It’s crazy how difficult it can be for Data Scientists like myself to evaluate ML models using classic performance metrics properly.
Even with access to multiple metrics and scoring methods, it is still challenging to understand the right metrics for the problems I — and likely many others — am facing. This is exactly why I use Snitch AI for most of my ML model quality evaluation. PS — I’ve been an active member of developing Snitch AI for the past 2 years.
Machine Learning Model Validation Tool | Snitch AI
Empower your Data Science team to deliver robust, trustworthy AI. Detect anomalies before they affect your business.
Let me explain why selecting the right metric is so important with an example: the generation of a model that can predict company bankruptcy using data centralized on the UC Irvine Machine Learning Repository. The dataset is called Taiwanese Bankruptcy Prediction (licensed under CC BY 4.0) and leverages bankruptcy data from the Taiwan Economic Journal from 1999 to 2009.
The problem: Imbalanced Dataset
The first problem that you will encounter is the imbalance in the dataset. It’s both good news and bad news. The good news is that only 3.3% of companies went bankrupt! On the flip side, the bad news is that the imbalance in the dataset makes it more difficult to predict the “rare class” (the 3.3%), as our lazy models could predict the right fate for 96.7% of the companies by simply predicting no bankruptcies.
Target imbalance assessment by Author
You can see that this is also a performance evaluation problem as most metrics are biased towards the biggest class, ultimately making them wrong. Why? predicting no bankruptcies makes our model 96.7% accurate in theory. Here is an example of the first model that was built and evaluated in Snitch AI. The tool calculates multiple relevant performance metrics by default. As you can see below, our first model gets 96% accuracy. However, when you look at the F1 score, a better metric for imbalanced classes, I get a score of barely 26%…
Image of initial quality analysis by Author
So what gives?
The Solution for Imbalanced Datasets
When dealing with imbalanced data, a good practice is to try to get the training dataset more balanced as a second step. You can achieve that by either under-sampling the majority class (no-bankruptcy), by removing random observations, or by oversampling the minority class (bankruptcy).
For over-sampling, you can either copy random observations or create synthetic observations using proven algorithms like Synthetic Minority Oversampling TEchnique. SMOTE works by selecting examples that are close, drawing a line between the examples, and drawing a new sample at a point along that line.
As you can see, there are many techniques I can end up using to enhance my model.
With Snitch, I can see a clean history of my various experiments :
Image of multiple quality analysis by Author
Here are some conclusions I learned from the experiments above:
- Undersampling and oversampling techniques significantly enhance the F1 score. This is a good thing!
- However, this performance gain is at the expense of the overall quality of our models.
- Our model 4 (Gradient Boosting with under-sampling) is the best model, as it is almost as performant as model 2, but is generally of better quality.

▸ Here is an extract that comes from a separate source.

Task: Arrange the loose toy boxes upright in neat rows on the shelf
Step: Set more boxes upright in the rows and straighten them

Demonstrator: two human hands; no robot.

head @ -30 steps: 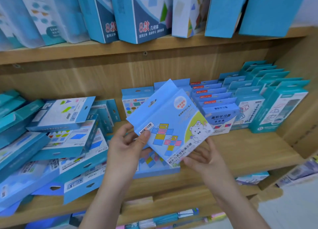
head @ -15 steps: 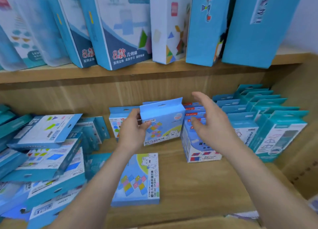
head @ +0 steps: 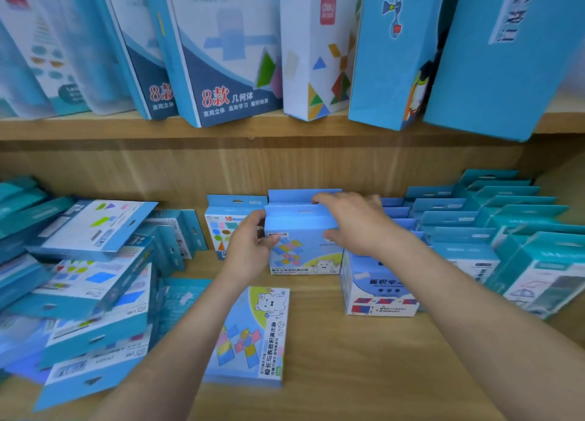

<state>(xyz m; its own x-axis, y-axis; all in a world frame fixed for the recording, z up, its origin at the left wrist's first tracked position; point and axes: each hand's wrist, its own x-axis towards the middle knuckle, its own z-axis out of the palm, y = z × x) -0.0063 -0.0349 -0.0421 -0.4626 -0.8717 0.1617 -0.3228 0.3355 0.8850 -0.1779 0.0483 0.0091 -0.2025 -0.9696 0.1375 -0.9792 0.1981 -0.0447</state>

Wait! What’s this “Quality Score”?
Snitch uses about a dozen automated quality analyses to generate this Quality Score.
The Quality Analysis produces:
- The Feature Contribution Score: to check whether your model’s predictions are biased or fairly distributed between the input variables.
- The Random Noise Robustness Score: to check if your model is robust to the introduction of noisy data.
- The Extreme Noise Robustness Score: to check if your model is robust to the introduction of worst-case scenario noisy data.
Image from Snitch AI quality analysis methodology, 2021. Reposted with permission
Performance evaluation is hard
Nothing good comes easy, and performance evaluation is no different. While tricky to get right, performance evaluation needs to be taken seriously while developing your models. It’s not because you have a good accuracy that your model is a good one.
The truth is, accuracy might not even be a relevant measure of performance. In our case, the F1 score was definitely better as our dataset was imbalanced. The lesson here is simple. Make sure you validate that the metrics you selected properly measure what you’re trying to achieve.
Although performance metrics are important (they are about measuring how well your model predicts the outcome after all), these metrics do not validate data biases or the overall robustness of your model. A good practice here is to specifically test for other characteristics such as biases and robustness.
We saw that some models can perform better than other models in theory but are in fact of poorer quality. We also saw models that are performing badly but that are of better quality. At the end of the day, the goal is to be able to compare these signals to select the best approach.
Remember, a better approach should not only focus on estimating your model’s performance, it actually requires in-depth testing to make sure your system is robust as well so that it will actually work on new data in production… this is where the magic needs to happen!